Assignment – Nothing in the records may be dropped or altered when you repeat them.

Material for this task –
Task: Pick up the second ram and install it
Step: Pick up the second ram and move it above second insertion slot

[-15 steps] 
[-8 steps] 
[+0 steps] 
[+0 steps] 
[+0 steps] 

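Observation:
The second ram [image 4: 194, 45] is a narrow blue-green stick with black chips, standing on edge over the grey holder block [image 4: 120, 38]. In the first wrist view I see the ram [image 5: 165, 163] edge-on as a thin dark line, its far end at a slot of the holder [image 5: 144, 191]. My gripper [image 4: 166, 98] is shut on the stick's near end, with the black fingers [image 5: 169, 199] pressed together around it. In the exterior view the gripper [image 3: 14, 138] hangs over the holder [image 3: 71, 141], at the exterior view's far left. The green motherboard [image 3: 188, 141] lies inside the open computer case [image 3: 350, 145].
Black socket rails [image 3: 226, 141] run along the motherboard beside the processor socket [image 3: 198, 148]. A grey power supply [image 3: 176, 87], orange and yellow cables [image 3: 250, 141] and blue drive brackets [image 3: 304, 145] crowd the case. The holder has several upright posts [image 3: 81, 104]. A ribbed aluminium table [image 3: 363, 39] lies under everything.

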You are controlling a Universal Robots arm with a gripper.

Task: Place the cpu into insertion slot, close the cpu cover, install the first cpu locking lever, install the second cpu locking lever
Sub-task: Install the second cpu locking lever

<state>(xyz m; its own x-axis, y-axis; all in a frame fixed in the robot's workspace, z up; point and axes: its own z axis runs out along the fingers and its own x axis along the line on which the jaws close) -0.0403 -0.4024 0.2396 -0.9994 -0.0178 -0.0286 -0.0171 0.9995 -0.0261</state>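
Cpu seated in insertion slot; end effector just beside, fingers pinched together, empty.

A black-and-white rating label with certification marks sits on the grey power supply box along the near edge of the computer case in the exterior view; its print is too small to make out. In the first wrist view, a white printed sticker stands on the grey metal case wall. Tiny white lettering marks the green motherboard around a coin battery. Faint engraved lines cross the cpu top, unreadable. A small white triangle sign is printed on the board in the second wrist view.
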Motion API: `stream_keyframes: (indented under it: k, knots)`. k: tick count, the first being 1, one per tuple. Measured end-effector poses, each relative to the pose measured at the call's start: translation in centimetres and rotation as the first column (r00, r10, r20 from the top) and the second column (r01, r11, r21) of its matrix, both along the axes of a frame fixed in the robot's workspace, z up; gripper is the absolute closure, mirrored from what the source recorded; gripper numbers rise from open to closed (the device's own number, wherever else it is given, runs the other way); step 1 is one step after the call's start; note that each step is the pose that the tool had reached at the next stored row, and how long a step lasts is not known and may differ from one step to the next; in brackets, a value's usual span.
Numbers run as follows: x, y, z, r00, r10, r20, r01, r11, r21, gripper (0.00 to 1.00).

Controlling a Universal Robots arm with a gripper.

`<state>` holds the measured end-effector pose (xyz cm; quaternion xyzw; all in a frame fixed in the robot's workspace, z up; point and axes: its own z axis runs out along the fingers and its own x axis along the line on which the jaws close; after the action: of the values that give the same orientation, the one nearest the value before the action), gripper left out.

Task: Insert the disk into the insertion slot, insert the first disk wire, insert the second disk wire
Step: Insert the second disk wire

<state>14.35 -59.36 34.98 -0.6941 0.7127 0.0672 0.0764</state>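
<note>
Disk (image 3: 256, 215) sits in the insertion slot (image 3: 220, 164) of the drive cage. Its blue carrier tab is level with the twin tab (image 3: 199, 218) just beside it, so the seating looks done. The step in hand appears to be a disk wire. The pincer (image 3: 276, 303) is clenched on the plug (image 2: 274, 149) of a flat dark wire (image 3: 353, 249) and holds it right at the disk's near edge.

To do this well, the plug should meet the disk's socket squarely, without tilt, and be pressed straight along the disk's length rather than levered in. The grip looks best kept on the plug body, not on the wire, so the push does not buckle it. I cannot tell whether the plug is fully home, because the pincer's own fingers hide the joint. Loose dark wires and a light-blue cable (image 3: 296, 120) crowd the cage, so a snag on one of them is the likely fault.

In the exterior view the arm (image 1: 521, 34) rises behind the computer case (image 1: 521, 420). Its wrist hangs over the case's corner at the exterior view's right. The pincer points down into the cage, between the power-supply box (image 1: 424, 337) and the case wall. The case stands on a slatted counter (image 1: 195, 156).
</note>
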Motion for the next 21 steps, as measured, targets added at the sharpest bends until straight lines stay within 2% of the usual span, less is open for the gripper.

Exercise response –
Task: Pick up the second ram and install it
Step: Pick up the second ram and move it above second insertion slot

[-15 steps] 
[-8 steps] 
[+0 steps] 
[+0 steps] 
[+0 steps] 

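Observation:
The second ram [image 4: 194, 45] is a narrow blue-green stick with black chips, standing on edge over the grey holder block [image 4: 120, 38]. In the first wrist view I see the ram [image 5: 165, 163] edge-on as a thin dark line, its far end at a slot of the holder [image 5: 144, 191]. My gripper [image 4: 166, 98] is shut on the stick's near end, with the black fingers [image 5: 169, 199] pressed together around it. In the exterior view the gripper [image 3: 14, 138] hangs over the holder [image 3: 71, 141], at the exterior view's far left. The green motherboard [image 3: 188, 141] lies inside the open computer case [image 3: 350, 145].
Black socket rails [image 3: 226, 141] run along the motherboard beside the processor socket [image 3: 198, 148]. A grey power supply [image 3: 176, 87], orange and yellow cables [image 3: 250, 141] and blue drive brackets [image 3: 304, 145] crowd the case. The holder has several upright posts [image 3: 81, 104]. A ribbed aluminium table [image 3: 363, 39] lies under everything.
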
You are controlling a Universal Robots arm with a gripper.

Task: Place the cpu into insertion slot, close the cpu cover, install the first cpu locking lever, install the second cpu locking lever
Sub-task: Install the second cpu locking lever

<state>(xyz m; its own x-axis, y-axis; all in a frame fixed in the robot's workspace, z up; point and axes: its own z axis runs out along the fingers and its own x axis along the line on which the jaws close) -0.0403 -0.4024 0.2396 -0.9994 -0.0178 -0.0286 -0.0171 0.9995 -0.0261</state>
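Cpu seated in insertion slot; end effector just beside, fingers pinched together, empty.

A black-and-white rating label with certification marks sits on the grey power supply box along the near edge of the computer case in the exterior view; its print is too small to make out. In the first wrist view, a white printed sticker stands on the grey metal case wall. Tiny white lettering marks the green motherboard around a coin battery. Faint engraved lines cross the cpu top, unreadable. A small white triangle sign is printed on the board in the second wrist view.
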Motion API: `stream_keyframes: (indented under it: k, knots)`. k: tick count, the first being 1, one per tuple. Measured end-effector poses, each relative to the pose measured at the call's start: translation in centimetres and rotation as the first column (r00, r10, r20 from the top) and the second column (r01, r11, r21) of its matrix, both along the axes of a frame fixed in the robot's workspace, z up; gripper is the absolute closure, mirrored from what the source recorded; gripper numbers rise from open to closed (the device's own number, wherever else it is given, runs the other way); step 1 is one step after the call's start; note that each step is the pose that the tool had reached at the next stored row, and how long a step lasts is not known and may differ from one step to the next; in brackets, a value's usual span.
Numbers run as follows: x, y, z, r00, r10, r20, r01, r11, r21, gripper (0.00 to 1.00).

Controlling a Universal Robots arm with a gripper.

`<state>` holds the measured end-effector pose (xyz cm; quaternion xyzw; all in a frame fixed in the robot's workspace, z up; point and axes: its own z axis runs out along the fingers and its own x axis along the line on which the jaws close; after the action: of the values that give the same orientation, the one nearest the value before the action), gripper left out.

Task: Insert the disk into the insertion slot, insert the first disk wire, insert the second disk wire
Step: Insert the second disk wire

<state>14.35 -59.36 34.98 -0.6941 0.7127 0.0672 0.0764</state>
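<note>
Disk (image 3: 256, 215) sits in the insertion slot (image 3: 220, 164) of the drive cage. Its blue carrier tab is level with the twin tab (image 3: 199, 218) just beside it, so the seating looks done. The step in hand appears to be a disk wire. The pincer (image 3: 276, 303) is clenched on the plug (image 2: 274, 149) of a flat dark wire (image 3: 353, 249) and holds it right at the disk's near edge.

To do this well, the plug should meet the disk's socket squarely, without tilt, and be pressed straight along the disk's length rather than levered in. The grip looks best kept on the plug body, not on the wire, so the push does not buckle it. I cannot tell whether the plug is fully home, because the pincer's own fingers hide the joint. Loose dark wires and a light-blue cable (image 3: 296, 120) crowd the cage, so a snag on one of them is the likely fault.

In the exterior view the arm (image 1: 521, 34) rises behind the computer case (image 1: 521, 420). Its wrist hangs over the case's corner at the exterior view's right. The pincer points down into the cage, between the power-supply box (image 1: 424, 337) and the case wall. The case stands on a slatted counter (image 1: 195, 156).
</note>
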Motion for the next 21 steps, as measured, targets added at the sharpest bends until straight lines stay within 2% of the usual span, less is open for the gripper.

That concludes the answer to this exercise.